The family of a six-year-old girl is suing over a grilled cheese that came with some unexpected peanut butter inside. The problem for the girl, of course, is that she has a pretty serious peanut allergy. She's okay, but had to go to the hospital. The family says a similar incident happened at the Panera in Wayland less than a month later as well.
For its part, Panera has released a statement which says —
"Panera takes the issue of food allergens, including the reported incident at our franchise bakery-cafe, very seriously. We have procedures in place across the company to minimize exposure and risk for our guests and associates. We do not comment on pending litigation."
But for many people, these issues raise a lot of questions: should restaurants be doing more? Is it unreasonable to ask everyone to make accommodations for a few? What about the people who fake allergies just because they don't want certain foods?
Paul Antico (@paulantico) is a father of five kids, three of whom have food allergies. He encountered issues with finding a place that can accommodate his children’s dietary needs. He created AllergyEats (@allergyeats)— an online guide to allergy-friendly restaurants across the country. Antico finds that the responsibility lies with both the parent and the restaurant. Parents need to be upfront with the restaurants and letting them know the severity of the allergy. If the restaurants grant the request of the families, or individual with the allergy, they need to be trained and follow procedures and protocols.
Neil Swidey (@neilswidey) covered this story and others on food allergies for The Boston Globe. He finds that people who fake allergies cause problems for those who actually have an allergy. People usually fake allergies at restaurants so that they can get the special treatment that they want. This is popular among those who want to avoid gluten. Swidey added, “the more we can make sure the people who actually have the life-threatening allergies (and their families) can be the only ones using that card, the more the restaurants can focus on just those people for whom this really matters.” As a society, Swidey feels that we should call out people who fake their allergies.
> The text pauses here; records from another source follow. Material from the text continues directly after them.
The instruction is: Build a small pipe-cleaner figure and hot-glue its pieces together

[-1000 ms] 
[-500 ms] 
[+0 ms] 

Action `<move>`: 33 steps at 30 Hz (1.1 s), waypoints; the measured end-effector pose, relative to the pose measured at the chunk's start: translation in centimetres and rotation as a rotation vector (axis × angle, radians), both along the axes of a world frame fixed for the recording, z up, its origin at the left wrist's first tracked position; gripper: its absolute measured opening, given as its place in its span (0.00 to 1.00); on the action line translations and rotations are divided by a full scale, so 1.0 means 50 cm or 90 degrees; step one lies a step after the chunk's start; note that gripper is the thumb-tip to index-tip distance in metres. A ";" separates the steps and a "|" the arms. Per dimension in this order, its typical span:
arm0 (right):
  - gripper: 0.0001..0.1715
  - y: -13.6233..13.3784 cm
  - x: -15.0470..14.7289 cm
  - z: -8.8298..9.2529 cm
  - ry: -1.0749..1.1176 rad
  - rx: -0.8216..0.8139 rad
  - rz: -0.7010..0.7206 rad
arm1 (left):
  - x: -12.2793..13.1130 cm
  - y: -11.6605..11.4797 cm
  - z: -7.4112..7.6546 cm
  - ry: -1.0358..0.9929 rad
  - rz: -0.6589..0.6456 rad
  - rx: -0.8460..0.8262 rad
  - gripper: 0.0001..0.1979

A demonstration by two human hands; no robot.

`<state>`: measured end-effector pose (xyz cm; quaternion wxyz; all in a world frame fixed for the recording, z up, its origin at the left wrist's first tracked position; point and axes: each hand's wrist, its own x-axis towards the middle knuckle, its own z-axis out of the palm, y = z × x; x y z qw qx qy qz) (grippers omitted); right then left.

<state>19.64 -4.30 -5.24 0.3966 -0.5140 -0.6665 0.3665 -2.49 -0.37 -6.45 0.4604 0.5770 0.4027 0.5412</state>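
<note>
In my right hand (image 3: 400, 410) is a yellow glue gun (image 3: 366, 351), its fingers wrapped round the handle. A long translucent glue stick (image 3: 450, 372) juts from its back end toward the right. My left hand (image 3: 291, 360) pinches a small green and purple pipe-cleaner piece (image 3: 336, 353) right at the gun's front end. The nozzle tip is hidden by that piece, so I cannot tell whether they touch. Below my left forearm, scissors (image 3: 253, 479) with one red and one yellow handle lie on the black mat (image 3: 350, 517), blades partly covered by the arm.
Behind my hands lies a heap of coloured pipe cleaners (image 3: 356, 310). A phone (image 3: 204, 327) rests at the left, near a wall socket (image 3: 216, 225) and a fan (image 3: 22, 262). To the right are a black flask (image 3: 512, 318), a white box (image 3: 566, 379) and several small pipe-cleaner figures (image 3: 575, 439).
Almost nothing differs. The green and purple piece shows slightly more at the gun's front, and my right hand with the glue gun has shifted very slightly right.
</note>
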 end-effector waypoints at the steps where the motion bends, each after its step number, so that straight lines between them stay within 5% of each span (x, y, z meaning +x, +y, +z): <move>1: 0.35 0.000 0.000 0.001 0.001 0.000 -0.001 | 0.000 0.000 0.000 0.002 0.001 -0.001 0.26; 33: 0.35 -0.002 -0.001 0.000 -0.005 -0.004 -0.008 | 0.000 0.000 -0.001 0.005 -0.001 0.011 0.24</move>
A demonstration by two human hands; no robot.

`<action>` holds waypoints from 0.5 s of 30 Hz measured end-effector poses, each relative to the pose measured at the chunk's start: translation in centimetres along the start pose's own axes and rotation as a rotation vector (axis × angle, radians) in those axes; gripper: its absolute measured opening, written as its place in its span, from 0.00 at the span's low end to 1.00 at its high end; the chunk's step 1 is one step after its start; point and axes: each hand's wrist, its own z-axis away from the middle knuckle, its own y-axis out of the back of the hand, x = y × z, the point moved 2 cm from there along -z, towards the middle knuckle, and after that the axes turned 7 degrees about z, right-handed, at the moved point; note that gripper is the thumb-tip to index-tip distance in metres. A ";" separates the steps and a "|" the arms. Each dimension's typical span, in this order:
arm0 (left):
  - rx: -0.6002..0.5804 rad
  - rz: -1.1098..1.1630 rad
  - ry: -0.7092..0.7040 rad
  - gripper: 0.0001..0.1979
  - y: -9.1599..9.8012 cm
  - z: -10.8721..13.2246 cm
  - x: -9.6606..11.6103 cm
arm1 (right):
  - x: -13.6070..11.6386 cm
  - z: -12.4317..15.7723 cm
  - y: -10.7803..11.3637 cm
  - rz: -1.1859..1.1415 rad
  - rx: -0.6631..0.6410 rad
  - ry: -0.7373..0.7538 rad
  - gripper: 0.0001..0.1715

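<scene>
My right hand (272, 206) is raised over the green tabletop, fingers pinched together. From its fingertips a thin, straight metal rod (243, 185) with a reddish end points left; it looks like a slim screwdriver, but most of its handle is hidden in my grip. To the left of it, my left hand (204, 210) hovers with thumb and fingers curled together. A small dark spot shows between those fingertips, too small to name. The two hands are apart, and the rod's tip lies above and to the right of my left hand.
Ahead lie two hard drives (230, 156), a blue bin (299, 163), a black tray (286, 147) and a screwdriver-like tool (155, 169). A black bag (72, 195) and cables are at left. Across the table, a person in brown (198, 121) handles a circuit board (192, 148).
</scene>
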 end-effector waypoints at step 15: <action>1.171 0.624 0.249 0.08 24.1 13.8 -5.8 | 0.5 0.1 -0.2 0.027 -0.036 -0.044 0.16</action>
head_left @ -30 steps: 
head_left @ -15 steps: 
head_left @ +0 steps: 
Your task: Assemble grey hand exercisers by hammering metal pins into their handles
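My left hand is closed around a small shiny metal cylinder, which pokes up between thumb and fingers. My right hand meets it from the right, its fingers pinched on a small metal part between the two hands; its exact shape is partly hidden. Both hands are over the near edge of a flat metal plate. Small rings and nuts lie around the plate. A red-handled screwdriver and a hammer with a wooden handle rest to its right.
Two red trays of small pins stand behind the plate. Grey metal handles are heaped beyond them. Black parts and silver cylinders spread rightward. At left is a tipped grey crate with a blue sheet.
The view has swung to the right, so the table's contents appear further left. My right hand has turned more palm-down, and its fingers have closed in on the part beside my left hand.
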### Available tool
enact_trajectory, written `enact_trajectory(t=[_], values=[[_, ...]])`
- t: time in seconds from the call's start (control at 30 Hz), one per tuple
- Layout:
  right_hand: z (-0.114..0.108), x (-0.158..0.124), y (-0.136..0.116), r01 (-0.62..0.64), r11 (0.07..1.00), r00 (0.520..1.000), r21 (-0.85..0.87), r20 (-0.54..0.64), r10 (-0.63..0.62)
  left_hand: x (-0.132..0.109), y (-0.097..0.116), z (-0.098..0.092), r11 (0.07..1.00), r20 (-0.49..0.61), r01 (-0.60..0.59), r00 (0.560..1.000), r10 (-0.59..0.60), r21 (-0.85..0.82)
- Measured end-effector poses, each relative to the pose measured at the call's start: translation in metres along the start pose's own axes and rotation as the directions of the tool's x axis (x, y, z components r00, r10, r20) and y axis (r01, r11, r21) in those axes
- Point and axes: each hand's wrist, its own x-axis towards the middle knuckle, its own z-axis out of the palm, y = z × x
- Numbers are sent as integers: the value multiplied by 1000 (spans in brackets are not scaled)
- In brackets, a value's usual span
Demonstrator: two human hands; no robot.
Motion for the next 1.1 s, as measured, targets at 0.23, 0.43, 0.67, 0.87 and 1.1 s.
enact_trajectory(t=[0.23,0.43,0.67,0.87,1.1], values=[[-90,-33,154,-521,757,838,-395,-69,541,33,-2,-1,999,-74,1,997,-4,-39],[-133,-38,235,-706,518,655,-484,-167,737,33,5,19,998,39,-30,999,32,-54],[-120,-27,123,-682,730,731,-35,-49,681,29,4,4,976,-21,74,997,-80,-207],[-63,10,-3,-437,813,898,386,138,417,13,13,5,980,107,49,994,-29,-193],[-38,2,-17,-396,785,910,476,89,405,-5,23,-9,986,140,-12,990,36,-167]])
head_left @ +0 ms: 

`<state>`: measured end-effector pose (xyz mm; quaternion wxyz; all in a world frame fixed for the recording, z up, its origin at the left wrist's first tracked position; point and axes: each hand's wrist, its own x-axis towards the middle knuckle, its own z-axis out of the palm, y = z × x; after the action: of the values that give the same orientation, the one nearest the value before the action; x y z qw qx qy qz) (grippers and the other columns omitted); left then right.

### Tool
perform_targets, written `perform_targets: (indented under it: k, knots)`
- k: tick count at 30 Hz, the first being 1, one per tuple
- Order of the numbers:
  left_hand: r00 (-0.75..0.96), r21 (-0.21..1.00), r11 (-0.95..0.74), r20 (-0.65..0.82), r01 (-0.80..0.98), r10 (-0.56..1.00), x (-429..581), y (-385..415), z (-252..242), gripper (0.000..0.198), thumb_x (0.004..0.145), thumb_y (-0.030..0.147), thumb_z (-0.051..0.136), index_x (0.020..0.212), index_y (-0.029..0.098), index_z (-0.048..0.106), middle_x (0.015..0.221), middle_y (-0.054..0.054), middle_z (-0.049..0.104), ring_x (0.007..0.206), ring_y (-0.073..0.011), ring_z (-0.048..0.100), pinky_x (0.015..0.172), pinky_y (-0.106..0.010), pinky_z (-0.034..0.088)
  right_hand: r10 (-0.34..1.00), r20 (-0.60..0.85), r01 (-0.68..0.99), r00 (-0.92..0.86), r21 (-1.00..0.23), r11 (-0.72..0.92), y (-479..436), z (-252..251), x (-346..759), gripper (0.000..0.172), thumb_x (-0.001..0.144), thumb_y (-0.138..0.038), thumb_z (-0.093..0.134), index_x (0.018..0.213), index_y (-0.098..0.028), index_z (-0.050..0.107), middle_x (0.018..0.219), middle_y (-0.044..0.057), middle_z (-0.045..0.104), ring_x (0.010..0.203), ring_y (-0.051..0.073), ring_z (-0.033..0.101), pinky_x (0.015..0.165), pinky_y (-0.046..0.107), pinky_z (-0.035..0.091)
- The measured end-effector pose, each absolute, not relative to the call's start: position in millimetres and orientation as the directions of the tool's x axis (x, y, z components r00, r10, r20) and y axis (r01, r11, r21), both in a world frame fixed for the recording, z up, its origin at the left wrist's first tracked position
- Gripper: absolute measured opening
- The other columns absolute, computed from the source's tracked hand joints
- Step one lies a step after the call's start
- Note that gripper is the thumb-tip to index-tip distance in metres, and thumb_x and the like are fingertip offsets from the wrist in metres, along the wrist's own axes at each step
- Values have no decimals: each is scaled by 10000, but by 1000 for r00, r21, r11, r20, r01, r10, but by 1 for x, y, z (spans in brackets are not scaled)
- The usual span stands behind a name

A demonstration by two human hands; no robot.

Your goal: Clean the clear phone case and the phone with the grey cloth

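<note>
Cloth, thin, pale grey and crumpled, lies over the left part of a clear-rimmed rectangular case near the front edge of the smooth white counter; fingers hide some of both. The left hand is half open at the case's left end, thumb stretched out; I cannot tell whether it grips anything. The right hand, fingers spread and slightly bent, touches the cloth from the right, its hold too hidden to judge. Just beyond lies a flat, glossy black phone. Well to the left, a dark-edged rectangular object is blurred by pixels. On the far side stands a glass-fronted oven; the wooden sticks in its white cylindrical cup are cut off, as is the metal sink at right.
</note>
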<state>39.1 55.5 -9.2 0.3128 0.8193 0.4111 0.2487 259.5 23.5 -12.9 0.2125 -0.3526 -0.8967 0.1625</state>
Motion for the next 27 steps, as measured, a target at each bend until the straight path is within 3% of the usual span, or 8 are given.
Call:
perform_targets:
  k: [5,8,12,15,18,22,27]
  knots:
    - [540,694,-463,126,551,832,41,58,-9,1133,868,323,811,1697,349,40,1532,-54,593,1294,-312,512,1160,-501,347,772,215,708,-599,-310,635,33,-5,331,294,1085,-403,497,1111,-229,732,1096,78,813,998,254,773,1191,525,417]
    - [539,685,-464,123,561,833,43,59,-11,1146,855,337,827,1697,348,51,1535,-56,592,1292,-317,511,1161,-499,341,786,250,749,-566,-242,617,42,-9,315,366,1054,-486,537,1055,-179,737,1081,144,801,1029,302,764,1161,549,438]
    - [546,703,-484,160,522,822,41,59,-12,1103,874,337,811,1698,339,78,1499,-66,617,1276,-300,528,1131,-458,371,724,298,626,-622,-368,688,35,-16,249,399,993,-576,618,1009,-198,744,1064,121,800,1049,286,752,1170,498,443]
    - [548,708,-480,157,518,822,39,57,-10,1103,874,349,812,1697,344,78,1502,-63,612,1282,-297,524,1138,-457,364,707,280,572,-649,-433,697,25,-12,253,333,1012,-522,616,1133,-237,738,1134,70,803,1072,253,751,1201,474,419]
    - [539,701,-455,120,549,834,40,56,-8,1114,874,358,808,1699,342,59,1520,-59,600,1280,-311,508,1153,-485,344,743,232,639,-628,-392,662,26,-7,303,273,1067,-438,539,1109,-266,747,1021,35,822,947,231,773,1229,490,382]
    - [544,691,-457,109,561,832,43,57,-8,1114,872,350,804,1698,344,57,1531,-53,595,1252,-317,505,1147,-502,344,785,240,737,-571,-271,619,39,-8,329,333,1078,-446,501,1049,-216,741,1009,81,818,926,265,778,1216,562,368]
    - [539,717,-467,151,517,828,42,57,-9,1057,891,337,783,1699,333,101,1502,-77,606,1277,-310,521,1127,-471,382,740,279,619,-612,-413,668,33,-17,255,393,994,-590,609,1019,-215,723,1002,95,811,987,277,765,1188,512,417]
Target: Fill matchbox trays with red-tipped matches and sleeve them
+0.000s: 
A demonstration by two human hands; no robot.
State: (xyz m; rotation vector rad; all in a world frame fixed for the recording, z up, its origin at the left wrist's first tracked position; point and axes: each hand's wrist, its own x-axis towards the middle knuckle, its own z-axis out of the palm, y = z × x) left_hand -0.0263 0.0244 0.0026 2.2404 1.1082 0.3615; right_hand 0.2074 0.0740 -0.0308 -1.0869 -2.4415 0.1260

It actually has a negative impact on the restaurant staff, and the customers.
When someone takes an order, they are not sure who is telling the truth about their allergy. Should restaurants do a cross-examination? Antico acknowledges that it would slow the pace of the restaurant down, however the restaurant should be able to verify if the person is telling the truth. “ I think it’s okay to say, where’s your epipen, epinephrine device, or benadryl,” Anitco says, “If you have a life-threatening food allergy, you should have your epinephrine anyway. And if you don’t, then you’re putting the restaurant at stake, even if they make a minor mistake.”
Swidey’s article on the Panera Bread situation received more than 200 comments from readers. “Just make your own grilled cheese sandwiches. Not exactly a difficult culinary exercise,” one reader commented. This is the kind of attitude that reaches beyond restaurants when parents and others have to accommodate those with allergies when they carry snacks around them. As a parent, Antico feels the best way to deal with those comments is to hope that everyone does the right thing. Parents can also approach it on a person-to-person basis. If the parent doesn’t ‘bark orders,’ they are likely to be well-received.